> **WORK ITEM**: Return the lines of the data below exactly. Start at the first and end with the line containing "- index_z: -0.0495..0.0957".

> **DATASET EXTRACT**:
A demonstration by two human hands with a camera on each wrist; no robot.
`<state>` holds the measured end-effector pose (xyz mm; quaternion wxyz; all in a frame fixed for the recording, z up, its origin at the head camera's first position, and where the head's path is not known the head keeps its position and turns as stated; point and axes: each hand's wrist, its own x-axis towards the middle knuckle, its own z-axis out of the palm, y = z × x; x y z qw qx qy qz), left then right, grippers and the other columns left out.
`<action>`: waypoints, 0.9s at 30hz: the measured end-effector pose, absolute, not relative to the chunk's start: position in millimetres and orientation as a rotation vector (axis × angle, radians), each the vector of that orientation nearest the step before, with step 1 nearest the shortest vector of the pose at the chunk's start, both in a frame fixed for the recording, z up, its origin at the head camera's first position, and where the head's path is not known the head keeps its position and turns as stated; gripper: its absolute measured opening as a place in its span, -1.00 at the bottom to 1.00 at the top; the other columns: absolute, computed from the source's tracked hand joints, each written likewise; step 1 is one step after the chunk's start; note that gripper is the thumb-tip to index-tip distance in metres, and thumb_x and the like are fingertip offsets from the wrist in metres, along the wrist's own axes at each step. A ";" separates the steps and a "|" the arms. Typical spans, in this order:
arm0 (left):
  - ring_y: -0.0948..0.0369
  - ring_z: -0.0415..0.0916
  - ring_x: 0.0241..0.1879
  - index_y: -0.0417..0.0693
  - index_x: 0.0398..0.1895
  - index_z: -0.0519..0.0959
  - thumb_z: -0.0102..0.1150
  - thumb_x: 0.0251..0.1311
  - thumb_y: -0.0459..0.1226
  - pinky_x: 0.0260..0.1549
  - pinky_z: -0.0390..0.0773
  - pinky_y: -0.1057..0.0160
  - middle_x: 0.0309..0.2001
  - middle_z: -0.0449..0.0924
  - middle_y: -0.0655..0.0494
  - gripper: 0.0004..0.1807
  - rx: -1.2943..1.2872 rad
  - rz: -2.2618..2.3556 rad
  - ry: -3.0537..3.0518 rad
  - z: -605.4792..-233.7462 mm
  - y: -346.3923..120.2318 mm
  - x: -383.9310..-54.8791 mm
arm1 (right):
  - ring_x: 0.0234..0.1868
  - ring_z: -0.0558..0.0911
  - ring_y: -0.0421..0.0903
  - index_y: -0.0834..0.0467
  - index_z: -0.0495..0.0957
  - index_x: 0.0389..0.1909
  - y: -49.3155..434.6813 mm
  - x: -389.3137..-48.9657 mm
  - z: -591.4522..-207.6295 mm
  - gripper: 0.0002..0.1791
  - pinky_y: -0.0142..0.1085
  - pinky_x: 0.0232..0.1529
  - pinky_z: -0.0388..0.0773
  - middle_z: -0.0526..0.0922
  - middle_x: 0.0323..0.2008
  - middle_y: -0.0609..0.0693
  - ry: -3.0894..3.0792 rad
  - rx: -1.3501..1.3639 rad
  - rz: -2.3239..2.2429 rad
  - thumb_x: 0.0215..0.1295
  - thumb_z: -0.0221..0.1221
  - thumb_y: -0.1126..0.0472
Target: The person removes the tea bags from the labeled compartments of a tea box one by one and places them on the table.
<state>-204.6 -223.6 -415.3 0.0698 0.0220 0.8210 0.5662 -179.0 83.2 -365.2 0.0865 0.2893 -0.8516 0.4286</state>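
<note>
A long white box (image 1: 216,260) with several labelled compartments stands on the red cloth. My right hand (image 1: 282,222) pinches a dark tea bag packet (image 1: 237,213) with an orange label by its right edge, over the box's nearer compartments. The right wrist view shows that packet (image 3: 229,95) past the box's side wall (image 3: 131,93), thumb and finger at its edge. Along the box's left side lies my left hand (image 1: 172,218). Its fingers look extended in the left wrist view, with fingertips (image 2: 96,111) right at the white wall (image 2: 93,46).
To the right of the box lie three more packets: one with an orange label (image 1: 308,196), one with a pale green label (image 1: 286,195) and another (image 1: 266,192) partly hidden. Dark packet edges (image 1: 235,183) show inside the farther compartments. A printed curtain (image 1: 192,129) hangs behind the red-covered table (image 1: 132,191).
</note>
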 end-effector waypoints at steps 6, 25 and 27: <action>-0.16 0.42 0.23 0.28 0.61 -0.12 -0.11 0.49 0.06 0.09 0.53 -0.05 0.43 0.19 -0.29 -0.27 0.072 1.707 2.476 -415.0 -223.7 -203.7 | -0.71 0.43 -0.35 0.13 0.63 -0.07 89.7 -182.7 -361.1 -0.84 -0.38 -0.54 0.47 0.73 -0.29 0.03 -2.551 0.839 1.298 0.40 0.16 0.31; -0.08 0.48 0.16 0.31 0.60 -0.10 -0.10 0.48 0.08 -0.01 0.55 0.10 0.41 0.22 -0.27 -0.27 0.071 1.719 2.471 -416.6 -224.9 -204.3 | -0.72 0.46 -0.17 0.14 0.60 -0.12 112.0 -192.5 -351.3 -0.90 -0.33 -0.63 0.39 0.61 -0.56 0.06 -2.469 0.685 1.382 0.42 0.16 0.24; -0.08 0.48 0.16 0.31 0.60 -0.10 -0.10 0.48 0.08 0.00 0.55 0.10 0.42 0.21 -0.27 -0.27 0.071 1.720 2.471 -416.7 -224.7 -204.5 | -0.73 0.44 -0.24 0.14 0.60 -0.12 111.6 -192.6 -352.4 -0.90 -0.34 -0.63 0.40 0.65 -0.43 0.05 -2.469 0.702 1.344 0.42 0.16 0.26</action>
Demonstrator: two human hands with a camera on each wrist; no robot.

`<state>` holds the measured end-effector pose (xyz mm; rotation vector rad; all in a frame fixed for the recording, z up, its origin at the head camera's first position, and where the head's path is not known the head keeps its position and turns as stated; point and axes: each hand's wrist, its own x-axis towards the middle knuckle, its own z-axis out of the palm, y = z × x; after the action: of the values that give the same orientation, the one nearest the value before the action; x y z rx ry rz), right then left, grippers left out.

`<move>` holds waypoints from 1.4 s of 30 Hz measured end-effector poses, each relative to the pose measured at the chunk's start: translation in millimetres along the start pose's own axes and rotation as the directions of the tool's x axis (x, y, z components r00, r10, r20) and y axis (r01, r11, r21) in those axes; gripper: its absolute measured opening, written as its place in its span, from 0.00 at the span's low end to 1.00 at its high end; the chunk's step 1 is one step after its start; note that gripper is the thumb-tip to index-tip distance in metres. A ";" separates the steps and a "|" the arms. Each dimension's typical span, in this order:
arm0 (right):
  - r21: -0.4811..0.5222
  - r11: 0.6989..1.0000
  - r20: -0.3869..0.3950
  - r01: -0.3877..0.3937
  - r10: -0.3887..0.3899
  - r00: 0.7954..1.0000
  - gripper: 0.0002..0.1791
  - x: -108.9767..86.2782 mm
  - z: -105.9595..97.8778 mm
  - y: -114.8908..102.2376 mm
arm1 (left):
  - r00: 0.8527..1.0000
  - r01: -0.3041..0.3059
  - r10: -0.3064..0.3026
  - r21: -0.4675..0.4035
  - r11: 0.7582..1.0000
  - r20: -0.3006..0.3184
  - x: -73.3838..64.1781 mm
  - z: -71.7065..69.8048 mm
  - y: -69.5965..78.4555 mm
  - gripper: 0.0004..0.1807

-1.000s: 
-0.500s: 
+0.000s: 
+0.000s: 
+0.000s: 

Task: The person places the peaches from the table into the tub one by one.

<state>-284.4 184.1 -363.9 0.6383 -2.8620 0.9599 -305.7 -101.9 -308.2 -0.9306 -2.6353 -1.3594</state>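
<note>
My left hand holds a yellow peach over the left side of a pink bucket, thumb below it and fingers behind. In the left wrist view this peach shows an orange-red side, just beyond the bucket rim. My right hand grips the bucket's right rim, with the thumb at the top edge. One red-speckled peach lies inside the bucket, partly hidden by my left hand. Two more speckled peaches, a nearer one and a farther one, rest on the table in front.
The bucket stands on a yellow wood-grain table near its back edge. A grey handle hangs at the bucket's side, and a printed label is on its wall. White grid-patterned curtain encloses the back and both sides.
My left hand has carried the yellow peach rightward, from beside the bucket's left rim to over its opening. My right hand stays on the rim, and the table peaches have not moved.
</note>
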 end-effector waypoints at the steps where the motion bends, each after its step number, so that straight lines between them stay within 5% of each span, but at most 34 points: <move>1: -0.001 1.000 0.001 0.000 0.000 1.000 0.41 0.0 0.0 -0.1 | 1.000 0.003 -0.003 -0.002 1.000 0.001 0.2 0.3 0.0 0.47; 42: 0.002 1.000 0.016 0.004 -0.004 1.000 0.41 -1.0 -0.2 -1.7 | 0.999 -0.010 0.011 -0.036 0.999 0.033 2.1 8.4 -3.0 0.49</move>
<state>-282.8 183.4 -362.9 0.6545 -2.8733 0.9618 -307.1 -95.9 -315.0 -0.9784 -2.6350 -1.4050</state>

> **RESULT OF THIS EXERCISE**:
A demonstration by two human hands with a camera on each wrist; no robot.
`<state>` holds the measured end-effector pose (xyz mm; quaternion wxyz; all in a frame fixed for the recording, z up, its origin at the head camera's first position, and where the head's path is not known the head keeps its position and turns as stated; point and axes: each hand's wrist, its own x-axis towards the middle knuckle, its own z-axis out of the palm, y = z × x; x y z qw qx qy qz), left then right, grippers and the other columns left out.
`<action>`: waypoints, 0.9s at 30hz: the measured end-effector pose, absolute, not relative to the chunk's start: position in millimetres and orientation as a rotation vector (axis × angle, radians), each the vector of that orientation nearest the step before, with step 1 nearest the shortest vector of the pose at the chunk's start, both in a frame fixed for the recording, z up, its origin at the head camera's first position, and where the head's path is not known the head keeps its position and turns as stated; gripper: its absolute measured opening as a place in its span, -1.00 at the bottom to 1.00 at the top; the other columns: absolute, computed from the source's tracked hand joints, each written likewise; step 1 is one step after the chunk's start; note that gripper is the thumb-tip to index-tip distance in metres, and thumb_x and the like are fingertip offsets from the wrist in metres, along the wrist's own axes at each step. A ";" separates the steps and a "|" the arms. Typical spans, in this order:
arm0 (left):
  - ring_y: -0.0948..0.0369
  - ring_z: -0.0415..0.0916
  - ring_x: 0.0241..0.1879
  - index_y: -0.0417..0.0693
  - index_x: 0.0398..0.1895
  - index_z: -0.0519..0.0959
  - thumb_z: -0.0102..0.1150
  - thumb_x: 0.0251..0.1311
  - thumb_y: -0.0459..0.1226
  - pinky_x: 0.0260..0.1549
  - pinky_z: -0.0390..0.0773
  - pinky_y: -0.1057..0.0160
  - middle_x: 0.0309..0.2001
  - middle_z: -0.0449..0.0924
  - middle_y: -0.0655..0.0494
  - gripper: 0.0004..0.1807
  - rx: -1.2943..1.2872 rad
  - rz: -2.2618..2.3556 rad
  - ry: -3.0537..3.0518 rad
  - z: -605.4792..-233.7462 mm
  - y: -346.3923..120.2318 mm
  - x: -383.9310..-54.8791 mm
arm1 (right):
  - ring_x: 0.0234..0.1868
  - ring_z: -0.0558..0.0911
  - ring_y: -0.0421..0.0903
  - index_y: -0.0834..0.0467
  - index_z: -0.0495..0.0957

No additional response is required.